Yani daha göreve başlamadan bir miktar krediye sahiptir.
Ama Erdoğan’ın “sır kutusu” dediği ve Davutoğlu döneminde siyasete girmesine izin vermediği Hakan Fidan’ı şimdi “Dışişleri Bakanı” olarak atamasında farklı okumalar yapmayı gerektiren nedenler çok fazladır.
MİT olarak PKK’nin Suriye uzantısına ve Irak’taki karargâhlarına yönelik gerçekleştirdiği “nokta operasyonlar” neticesinde örgütü ciddi biçimde güç kaybına uğratan Fidan, şimdi AB ve ABD’nin siyasi temsilcilerinin karşısına çıktığında söylemleri daha bir dikkate alınacaktır. Bunun yanı sıra Körfez ve İran ile olan münasebetleri Ortadoğu’da siyasi zemini hareketlendirecek ve yeni pozisyon almalara sebep olabilecek mahiyettedir. Zaten “Cumhurbaşkanlığı yemin töreni” dolayısıyla davet edilenlerin ve davete icabet edenlerin siyasi duruşları da yeni bir perspektifin varlığına işaret etmektedir.
İçişlerinde Ali Yerlikaya ismi de dikkat çekicidir.
Yakından takip edenler İstanbul gibi devasa bir kentin mülki amiri olarak sakin; ama çalışkan bir profil ile karşılaşırlar. Süleyman Soylu’dan görevi devralırken söylediği şu sözler önemlidir: “Biz milletimizin emrindeyiz. Görev ve sorumluluklarımızın bilincindeyiz. Temel referansımız hukuk ve insan haklarıdır. Bundan taviz verilmeyecektir.”
“Terörle ve organize suçlarla mücadelede” başarılı bir profil çizen; ama özellikle organize suç lideri iddiasıyla yargılanan Sedat Peker’in ithamları sonrası ciddi biçimde yıpranan Soylu’nın kızağa çekilmesi çok da şaşırtıcı değildi. Ama toplumdaki popülaritesi ve özellikle milliyetçi kesimlere olan yakınlığı dolayısıyla görevden alınması durumunda kırılmalara ve zemin kayıplarına neden olacağı düşünülüyordu.
Beklendiği gibi olmadı.
Ali Yerlikaya’nın “hukuk ve insan hakları” vurgusu yapması ise büyük ihtimalle Soylu’nun sert söylemlerinden rahatsız olan birçok kesimi rahatlatmıştır.
Sonuç olarak…
İyi ya da kötü kanaatler bir yana “Yüzyılın kabinesi” diye duyurulan isimler hakkında iddialı laflar etmek için çok erken.

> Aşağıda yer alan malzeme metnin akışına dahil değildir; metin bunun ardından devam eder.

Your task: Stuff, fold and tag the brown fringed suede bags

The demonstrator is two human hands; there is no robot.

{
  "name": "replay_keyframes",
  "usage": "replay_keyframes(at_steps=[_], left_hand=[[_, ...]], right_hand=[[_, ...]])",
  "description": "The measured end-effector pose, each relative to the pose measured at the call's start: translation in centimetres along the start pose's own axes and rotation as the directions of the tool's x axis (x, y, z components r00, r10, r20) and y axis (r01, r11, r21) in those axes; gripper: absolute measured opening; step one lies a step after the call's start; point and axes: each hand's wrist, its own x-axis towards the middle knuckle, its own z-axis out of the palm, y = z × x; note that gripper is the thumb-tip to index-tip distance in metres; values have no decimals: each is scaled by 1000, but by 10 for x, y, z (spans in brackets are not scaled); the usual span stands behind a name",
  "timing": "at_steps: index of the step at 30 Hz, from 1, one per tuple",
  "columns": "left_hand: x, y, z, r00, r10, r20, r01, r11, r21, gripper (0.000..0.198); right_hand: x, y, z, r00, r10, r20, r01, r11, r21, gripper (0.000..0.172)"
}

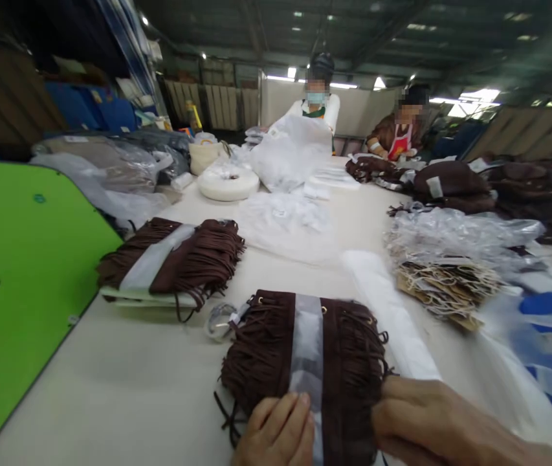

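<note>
A brown fringed bag [276, 349] with a clear plastic band [307, 343] down its middle lies on the white table [125, 382] right in front of me. My left hand [276, 433] rests on the bag's near edge, fingers together and lying flat beside the band. My right hand [431, 421] presses against the bag's right side, fingers curled toward the fringe. A second brown fringed bag [178, 259] with the same kind of band sits further back on the left, on a pale card.
A green board [18, 272] stands at the left. A roll of clear tape [220, 320] lies by the bag. Paper tags in plastic [445, 272], white plastic bags [290, 155], a white tape reel [228, 183] and brown bags [445, 184] fill the far table. Two people work at the far end.
</note>
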Motion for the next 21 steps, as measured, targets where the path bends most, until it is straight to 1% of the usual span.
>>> replay_keyframes(at_steps=[1, 2, 4, 6, 8, 10, 11, 13, 14, 16, 18, 19, 20, 21], left_hand=[[1, 2, 0, 999, -32, -27, 31, 999, -11, 25], [1, 3, 1, 997, -59, -48, 59, 998, -17, 26], [0, 4, 4, 992, -97, -77, 96, 995, -18, 26], [-3, 4, 7, 991, -103, -85, 103, 995, -7, 23], [-7, 5, 11, 992, -100, -80, 101, 995, 8, 19], [-11, 6, 13, 991, -110, -71, 111, 994, 10, 17], [-12, 7, 13, 991, -116, -67, 116, 993, 5, 17], [-12, 7, 14, 992, -113, -57, 113, 994, -7, 17], [-12, 7, 14, 992, -110, -54, 109, 994, -10, 17], [-10, 7, 15, 991, -117, -61, 116, 993, -17, 18], [-7, 7, 15, 988, -134, -77, 132, 991, -28, 20], [-6, 7, 15, 986, -144, -86, 141, 989, -34, 21], [-4, 7, 14, 984, -150, -92, 147, 988, -40, 23], [-3, 7, 14, 983, -154, -99, 150, 988, -44, 25]], right_hand=[[23, -6, -4, 991, -34, 133, 37, 999, -21, 24], [44, -10, -5, 973, -60, 221, 72, 996, -50, 22], [76, -8, -1, 949, -77, 306, 127, 981, -148, 19], [94, -1, 7, 936, -79, 344, 166, 959, -232, 17], [104, 5, 16, 926, -70, 370, 182, 943, -278, 15], [108, 6, 23, 924, -31, 381, 160, 937, -311, 14], [110, 6, 25, 926, 15, 378, 120, 935, -332, 13], [115, 6, 27, 928, 129, 351, 10, 930, -368, 11], [117, 7, 27, 930, 184, 318, -53, 924, -378, 10], [120, 14, 24, 940, 271, 208, -177, 907, -382, 14], [117, 23, 20, 939, 332, 92, -275, 884, -377, 20], [112, 27, 19, 943, 333, 24, -300, 878, -373, 19], [106, 28, 18, 952, 300, -56, -300, 882, -363, 16], [98, 28, 20, 962, 234, -144, -270, 898, -346, 14]])
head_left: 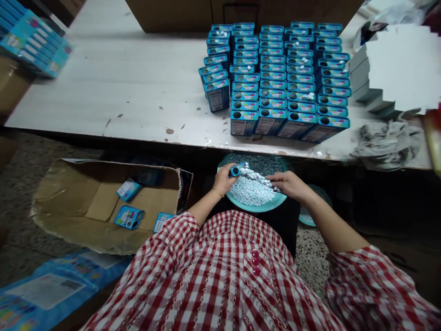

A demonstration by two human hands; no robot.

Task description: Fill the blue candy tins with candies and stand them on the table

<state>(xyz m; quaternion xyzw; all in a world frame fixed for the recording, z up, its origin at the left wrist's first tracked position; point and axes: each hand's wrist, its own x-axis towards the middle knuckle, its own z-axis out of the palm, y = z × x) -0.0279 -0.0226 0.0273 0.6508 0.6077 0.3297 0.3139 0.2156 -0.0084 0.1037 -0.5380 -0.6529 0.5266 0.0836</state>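
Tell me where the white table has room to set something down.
The widest bare patch of the white table lies between the blue packs at the left and the rows of small blue boxes. Right of those rows it is crowded: a white stack and crumpled plastic.

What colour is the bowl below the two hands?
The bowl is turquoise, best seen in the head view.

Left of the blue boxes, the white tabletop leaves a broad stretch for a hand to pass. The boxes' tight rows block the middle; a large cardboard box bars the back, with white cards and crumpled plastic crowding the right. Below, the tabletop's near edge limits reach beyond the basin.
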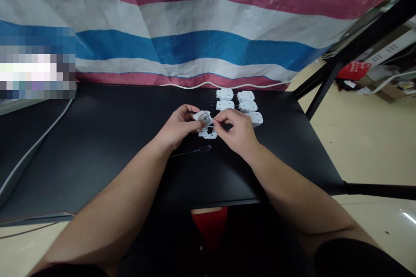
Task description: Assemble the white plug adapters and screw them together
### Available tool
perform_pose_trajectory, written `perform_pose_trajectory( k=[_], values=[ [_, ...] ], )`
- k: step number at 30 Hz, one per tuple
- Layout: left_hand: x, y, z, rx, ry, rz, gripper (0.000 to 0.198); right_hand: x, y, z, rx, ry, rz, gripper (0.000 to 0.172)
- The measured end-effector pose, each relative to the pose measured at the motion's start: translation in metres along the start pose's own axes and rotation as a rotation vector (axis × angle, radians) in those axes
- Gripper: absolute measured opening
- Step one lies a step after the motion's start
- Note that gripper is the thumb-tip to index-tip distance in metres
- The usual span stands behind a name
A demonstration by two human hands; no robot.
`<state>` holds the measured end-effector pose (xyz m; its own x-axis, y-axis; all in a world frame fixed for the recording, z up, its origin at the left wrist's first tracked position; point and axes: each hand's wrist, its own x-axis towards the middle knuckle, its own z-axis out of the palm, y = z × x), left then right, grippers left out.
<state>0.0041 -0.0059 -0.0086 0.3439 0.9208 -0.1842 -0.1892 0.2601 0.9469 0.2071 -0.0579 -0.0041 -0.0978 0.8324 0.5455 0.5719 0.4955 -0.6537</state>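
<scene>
Between thumb and fingers, my left hand (180, 126) holds an opened white plug housing (204, 116), its inside facing up with small metal parts showing. My right hand (234, 127) is closed in a pinch at the housing's right edge; whatever is between those fingertips is too small to make out. Just below the housing lies another white plastic plug piece (209, 134) on the black table. Nearer to me rests a thin screwdriver (203, 149) with a clear handle. Beyond my right hand stand several white plugs (225, 94) in two columns, one plug (255, 118) partly hidden by the hand.
The black table (107, 138) backs onto a striped plastic sheet (195, 47). A white cable (208, 83) runs along its rear edge, and a grey cable (42, 142) crosses the left side. A black metal frame (338, 64) slants up at the right. A blurred-out object occupies the far left.
</scene>
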Motion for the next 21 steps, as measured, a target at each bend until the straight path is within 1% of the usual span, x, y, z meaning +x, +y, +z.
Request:
perform_pose_trajectory(
  k=[2, 5, 7, 11, 16, 21],
  values=[
    [0.0000, -0.0001, 0.0006, -0.001, -0.011, 0.003, 0.054, -0.0001, 0.0016, 0.0010, 0.040, -0.013, 0.021, 0.011],
    [-0.0005, -0.0004, 0.0019, -0.014, -0.043, 0.011, 0.053, 0.0005, 0.0024, 0.0022, 0.080, -0.051, 0.064, 0.004],
    [-0.0010, -0.0006, 0.0028, -0.023, -0.060, 0.021, 0.052, 0.0009, 0.0026, 0.0028, 0.068, -0.063, 0.079, 0.007],
    [-0.0017, -0.0009, 0.0040, -0.028, -0.085, 0.037, 0.051, 0.0007, 0.0033, 0.0039, 0.014, -0.056, 0.088, 0.012],
    [-0.0005, -0.0014, 0.0036, -0.022, -0.093, 0.062, 0.051, 0.0008, 0.0031, 0.0060, 0.013, -0.033, 0.079, 0.010],
    [-0.0005, -0.0023, 0.0027, 0.021, -0.114, 0.096, 0.052, 0.0019, 0.0030, 0.0090, 0.068, -0.045, 0.173, 0.004]
  ],
)
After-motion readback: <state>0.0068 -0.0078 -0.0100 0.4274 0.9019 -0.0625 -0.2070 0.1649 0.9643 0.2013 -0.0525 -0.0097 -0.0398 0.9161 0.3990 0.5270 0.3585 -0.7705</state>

2011 seçimleri sonrası oluşturulan Bakanlar Kurulu için dönemin Başbakanı Erdoğan, “Ustalık kabinesi” demiş ve iddialı konuşmuştu.
Sonradan bazı bakanların ismi yolsuzluklarla anılmış, “ustalık kabinesi”nin İçişleri Bakanı İdris Naim Şahin, kötü yönetimi ve skandallarıyla hafızalara kazınmıştı.
O yüzden de “Ayinesi iştir kişinin, lafa bakılmaz” diyelim ve bekleyip görelim.